すみません。それは確約できません。過度なご期待には沿えないと思います。
まず、どの医療機関でも初診時にはできるだけ十分な時間をお取りして、診断、治療計画を立てるよう努力しております。しかし限られた時間の中でいかに必要な情報を患者さんからいただくか、がポイントです。味野医院では、おいでになる時にご用意いただくようお願いしております「過去の治療の情報」「前医師の紹介状」を利用して、正確でかつ時間短縮を考え、患者さんの思いをお話しできる時間に回したいと、考えております。と言うことは、「患者さんの医者への罹り方」が効率を決めるということです。

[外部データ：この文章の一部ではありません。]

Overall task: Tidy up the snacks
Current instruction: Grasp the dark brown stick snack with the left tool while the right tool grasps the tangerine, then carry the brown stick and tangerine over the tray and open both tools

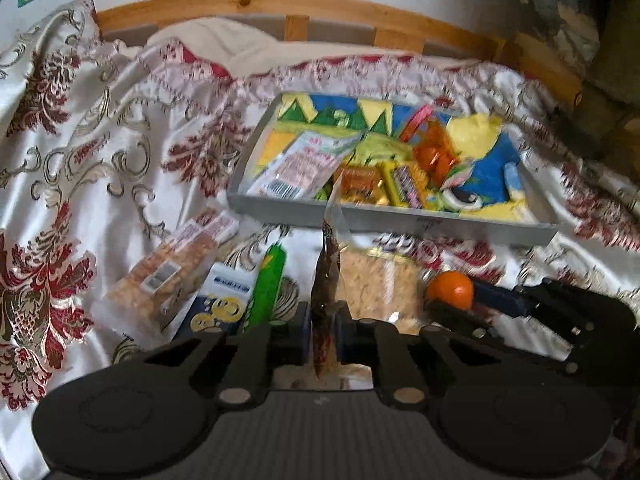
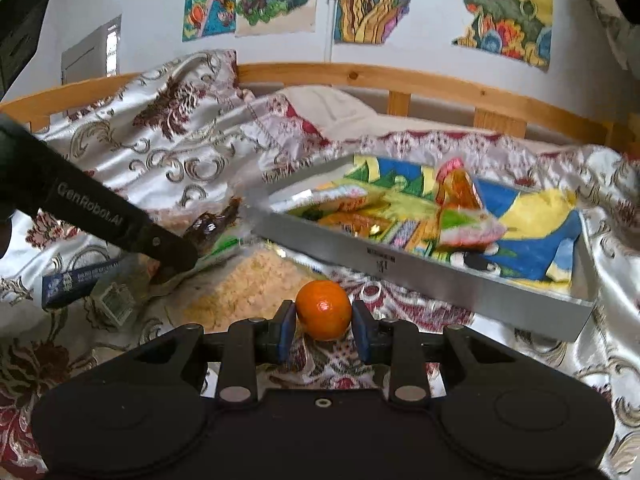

なぜ、効率が大切なのでしょうか?それにはまず、日本の低価格に設定された診療報酬(健康保険を使って行う医療費は国が決めています)のおかげに加えて、国民皆が社会健康保険か国民健康保険に入ることに定められているおかげで、我が国の国民は諸外国に比べて大変安価な自己負担金で、貧富の差なく受診しやすい環境にある、ということをご理解下さい。この「貧富の差無く医療を受けやすい環境」のおかげで日本の医師は多くの患者さんを診察せねばならないということにもなります。(国の定めた健康保険制度のないアメリカの医師の4倍の患者さんの診療を、日本の医師はしております。なんとスウェーデンの医師の10倍の診療をしております。そのような国では数少ない金持ちだけがたっぷりと時間をかけて診療を受け、その分たっぷりと自己負担金を支払っているのです。)日本の国民皆保険制度と安価な保険診療報酬は国民にとってだれでも安価に医療を受けられる大変すばらしい制度と言えます。ですから、語弊はあるかも知れませんが、高級寿司店とは違う、回転寿司店のような制度であることを理解していただき、少しでも多くの人が安価で少しでも良い医療が受けられるよう、患者も医師も努力・協力し合わねば成立しない制度であることをご理解ください。
貴方のように「前医が十分に時間をかけてくれなかった、長く待たされる、自分をもっとゆっくり診療してほしい。」というご不満を伺うたびに、当院のこともそう思われている方がいるだろうな、と反省材料には致します。が、日本の医療現場では毎日どこも時間に追われていることをご承知下さって、転々と「病院めぐり(ドクターショッピング)」をなさらないことをお願いしたいと思っております。病院めぐりで初診時にかかる時間と検査・診察費用をお考えください。
とは申せ、患者-医師関係は「相性」も大切です。特に精神科・心療内科の治療には、双方の心と心がぶつかり合い、絡み合い、理解し合い、信頼し合う関係に成長していかなければならないものです。とてもお付き合いできない残念な関係に陥っている場合は、転医もやむをえません。それでも、その医師の診療情報はかけがえのないものですから、是非とも紹介状をいただいて下さいね。